Task: Restate exactly the lines from the top of the listing below to the line containing "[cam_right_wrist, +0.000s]"; the remaining lines are not wanted.

Information provided:
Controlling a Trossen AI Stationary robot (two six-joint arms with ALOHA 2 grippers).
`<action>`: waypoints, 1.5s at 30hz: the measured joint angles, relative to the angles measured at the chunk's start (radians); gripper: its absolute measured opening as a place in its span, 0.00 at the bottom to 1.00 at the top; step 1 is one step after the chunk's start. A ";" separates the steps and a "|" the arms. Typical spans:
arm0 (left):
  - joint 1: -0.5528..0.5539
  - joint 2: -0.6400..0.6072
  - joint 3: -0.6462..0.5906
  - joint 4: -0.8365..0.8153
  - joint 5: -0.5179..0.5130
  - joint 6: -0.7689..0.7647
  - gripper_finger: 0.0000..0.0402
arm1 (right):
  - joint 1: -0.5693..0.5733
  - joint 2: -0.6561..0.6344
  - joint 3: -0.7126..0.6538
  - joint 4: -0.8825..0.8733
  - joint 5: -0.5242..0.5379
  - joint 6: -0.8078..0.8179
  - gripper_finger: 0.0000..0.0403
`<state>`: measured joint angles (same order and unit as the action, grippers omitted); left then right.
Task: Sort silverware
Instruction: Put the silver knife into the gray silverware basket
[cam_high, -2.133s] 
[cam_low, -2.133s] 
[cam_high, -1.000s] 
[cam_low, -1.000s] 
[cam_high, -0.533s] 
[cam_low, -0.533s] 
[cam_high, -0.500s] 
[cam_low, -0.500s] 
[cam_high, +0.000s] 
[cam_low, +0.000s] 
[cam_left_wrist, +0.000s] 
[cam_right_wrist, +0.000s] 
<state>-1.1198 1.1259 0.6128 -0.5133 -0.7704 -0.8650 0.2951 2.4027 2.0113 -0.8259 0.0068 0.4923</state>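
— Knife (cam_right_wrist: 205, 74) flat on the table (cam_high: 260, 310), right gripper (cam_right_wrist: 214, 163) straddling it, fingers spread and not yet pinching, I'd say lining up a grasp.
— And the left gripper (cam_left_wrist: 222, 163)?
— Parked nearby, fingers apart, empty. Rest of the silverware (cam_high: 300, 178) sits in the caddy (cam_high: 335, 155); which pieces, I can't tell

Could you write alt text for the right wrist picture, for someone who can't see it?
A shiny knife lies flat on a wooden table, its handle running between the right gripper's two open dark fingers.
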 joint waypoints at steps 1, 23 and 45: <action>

Solution for this task:
Controlling a Trossen AI Stationary robot (two six-joint arms with ALOHA 2 grippers).
`<action>`: waypoints, 1.5s at 30hz: the measured joint angles, relative to the angles measured at the chunk's start (radians); gripper: its absolute measured opening as a place in its span, 0.00 at the bottom to 1.00 at the top; step 1 is one step after the chunk's start. A ";" separates the steps and a "|" the arms. Typical spans:
arm0 (left):
  - joint 1: -0.5528..0.5539
  - joint 2: -0.6400..0.6072
  - joint 3: -0.6462..0.5906
  - joint 4: -0.8365..0.8153
  - joint 5: -0.5179..0.5130
  - joint 6: -0.7689..0.7647
  - gripper_finger: 0.0000..0.0402
arm1 (right):
  - joint 1: -0.5693..0.5733
  - joint 2: -0.6561..0.6344
  - joint 3: -0.7126..0.6538
  - joint 4: -0.8825..0.8733
  - joint 5: -0.5242..0.5379
  - joint 6: -0.8078..0.8179
  - gripper_finger: 0.0000..0.0403
`<state>`: measured joint angles (same order and unit as the action, grippers omitted); left then right.
Task: Sort silverware
Instruction: Put the silver knife into the gray silverware basket
[cam_high, -2.133s] 
[cam_low, -2.133s] 
[cam_high, -1.000s] 
[cam_low, -1.000s] 
[cam_high, -0.533s] 
[cam_low, -0.533s] 
[cam_high, -0.500s] 
[cam_low, -0.500s] 
[cam_high, +0.000s] 
[cam_low, +0.000s] 
[cam_left_wrist, +0.000s] 
[cam_right_wrist, +0.000s] 

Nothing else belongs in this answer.